THE DATA:
--- START ---
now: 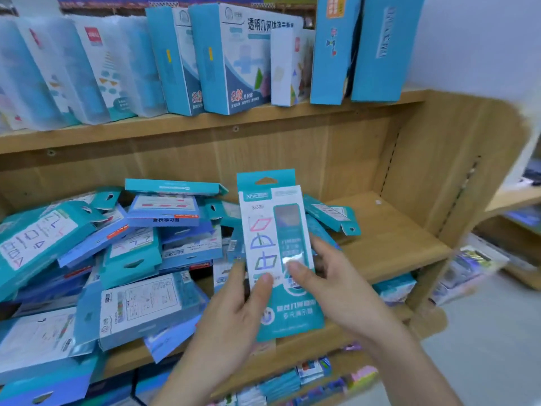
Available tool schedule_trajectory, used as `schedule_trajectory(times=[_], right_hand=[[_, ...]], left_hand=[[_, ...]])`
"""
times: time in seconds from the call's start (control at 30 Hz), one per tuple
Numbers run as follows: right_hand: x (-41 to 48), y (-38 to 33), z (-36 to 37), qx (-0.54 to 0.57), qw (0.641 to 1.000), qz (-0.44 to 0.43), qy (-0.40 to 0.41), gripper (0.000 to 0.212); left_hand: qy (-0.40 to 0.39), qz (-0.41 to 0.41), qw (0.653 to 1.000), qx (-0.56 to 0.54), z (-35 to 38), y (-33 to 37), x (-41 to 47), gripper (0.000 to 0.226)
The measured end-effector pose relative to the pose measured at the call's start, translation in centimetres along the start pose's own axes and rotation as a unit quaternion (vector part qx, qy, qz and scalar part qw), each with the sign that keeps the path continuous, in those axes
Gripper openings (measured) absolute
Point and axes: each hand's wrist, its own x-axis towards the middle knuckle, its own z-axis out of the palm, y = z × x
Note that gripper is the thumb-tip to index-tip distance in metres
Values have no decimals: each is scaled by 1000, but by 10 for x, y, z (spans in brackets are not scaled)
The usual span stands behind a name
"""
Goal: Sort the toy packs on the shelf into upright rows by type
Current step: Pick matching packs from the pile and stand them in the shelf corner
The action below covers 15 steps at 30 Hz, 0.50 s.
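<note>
A teal and white toy pack with drawn shapes stands upright in front of the middle shelf. My left hand holds its lower left edge with the thumb on the front. My right hand grips its right side, thumb on the clear window. A jumbled pile of teal and blue toy packs lies flat and tilted across the left and middle of the shelf.
The right part of the middle shelf is bare wood up to the side panel. The upper shelf carries upright blue and white boxes. More packs sit on the lower shelf.
</note>
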Motion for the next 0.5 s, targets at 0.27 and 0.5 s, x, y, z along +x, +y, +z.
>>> schedule_trajectory(times=[0.27,0.5], right_hand=[[2,7,-34,-297,951,-87,19,52],[20,13,-92,-435,889,-113,86,117]], left_hand=[[120,32,991,51,19,1,16,54],[146,110,982,39,92,25,79,61]])
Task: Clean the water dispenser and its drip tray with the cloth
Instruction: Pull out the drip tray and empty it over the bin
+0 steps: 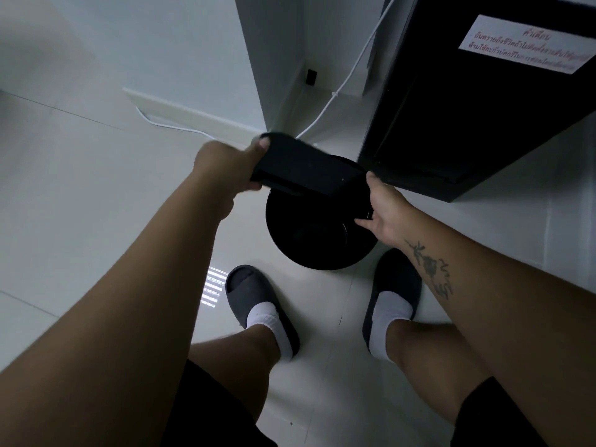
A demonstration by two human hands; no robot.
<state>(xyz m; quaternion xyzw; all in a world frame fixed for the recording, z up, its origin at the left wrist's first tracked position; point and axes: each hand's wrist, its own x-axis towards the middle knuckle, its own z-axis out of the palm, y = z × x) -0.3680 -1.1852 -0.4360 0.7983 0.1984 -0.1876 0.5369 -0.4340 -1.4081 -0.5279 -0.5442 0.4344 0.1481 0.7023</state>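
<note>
I hold a black rectangular drip tray [306, 171] level above a round black bin [309, 243] on the floor. My left hand [225, 169] grips the tray's left end, thumb on top. My right hand [383, 211] holds its right end between thumb and fingers. The tall black water dispenser [467, 124] stands at the right, just behind the tray, with a white warning sticker [525, 43] on top. No cloth is in view.
A white power cable [342, 88] runs down the wall corner behind the bin and along the baseboard [193, 116]. My feet in grey slippers [258, 308] stand on the pale tiled floor just in front of the bin.
</note>
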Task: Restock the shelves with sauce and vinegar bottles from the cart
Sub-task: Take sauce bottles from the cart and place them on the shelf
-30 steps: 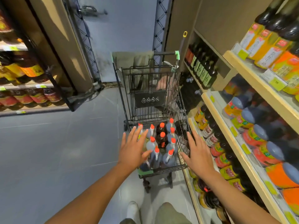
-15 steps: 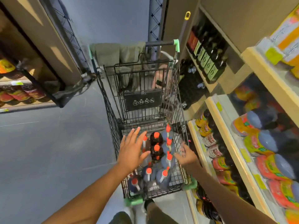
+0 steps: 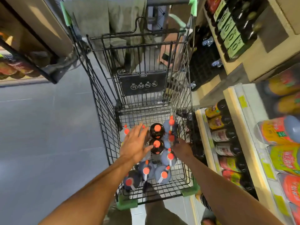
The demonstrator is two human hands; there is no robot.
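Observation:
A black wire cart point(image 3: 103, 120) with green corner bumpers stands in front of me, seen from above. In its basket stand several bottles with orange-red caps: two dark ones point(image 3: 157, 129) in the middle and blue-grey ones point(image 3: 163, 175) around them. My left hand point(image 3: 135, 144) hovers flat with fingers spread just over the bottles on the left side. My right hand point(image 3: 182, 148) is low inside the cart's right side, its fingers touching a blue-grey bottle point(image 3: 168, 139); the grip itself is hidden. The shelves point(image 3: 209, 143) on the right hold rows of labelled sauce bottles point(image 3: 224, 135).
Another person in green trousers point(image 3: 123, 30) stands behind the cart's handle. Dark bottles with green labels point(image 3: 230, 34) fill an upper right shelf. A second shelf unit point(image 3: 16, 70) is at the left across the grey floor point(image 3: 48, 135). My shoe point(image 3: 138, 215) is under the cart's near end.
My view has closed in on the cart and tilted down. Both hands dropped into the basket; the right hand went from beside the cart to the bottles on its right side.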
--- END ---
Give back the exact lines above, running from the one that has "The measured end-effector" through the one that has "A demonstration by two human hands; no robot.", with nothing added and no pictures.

The measured end-effector pose relative to the pose measured at the call's start, translation in centimetres along the start pose's own axes and rotation as a unit quaternion (vector part qx, qy, qz and scalar part qw), each with the sign that keeps the path continuous, in those axes
Gripper openings (measured) absolute
Point and axes: each hand's wrist, its own x-axis towards the middle knuckle, its own z-axis out of the palm, y = z × x
Note that gripper is the thumb-tip to index-tip distance in metres
Values have no decimals: each is scaled by 1000, but by 10 for x, y, z (spans in brackets are not scaled)
The usual span stands behind a name
"""
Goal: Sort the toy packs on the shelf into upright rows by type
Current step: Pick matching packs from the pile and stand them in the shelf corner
The action below covers 15 steps at 30 Hz, 0.50 s.
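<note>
A teal and white toy pack with drawn shapes stands upright in front of the middle shelf. My left hand holds its lower left edge with the thumb on the front. My right hand grips its right side, thumb on the clear window. A jumbled pile of teal and blue toy packs lies flat and tilted across the left and middle of the shelf.
The right part of the middle shelf is bare wood up to the side panel. The upper shelf carries upright blue and white boxes. More packs sit on the lower shelf.
</note>
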Motion for the next 0.5 s, targets at 0.27 and 0.5 s, x, y, z along +x, +y, +z.
>>> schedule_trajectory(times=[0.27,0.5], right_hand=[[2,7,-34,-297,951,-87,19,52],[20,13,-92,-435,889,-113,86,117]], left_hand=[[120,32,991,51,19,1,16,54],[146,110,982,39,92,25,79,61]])
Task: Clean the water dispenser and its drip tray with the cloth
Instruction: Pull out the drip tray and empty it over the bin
+0 steps: 
A demonstration by two human hands; no robot.

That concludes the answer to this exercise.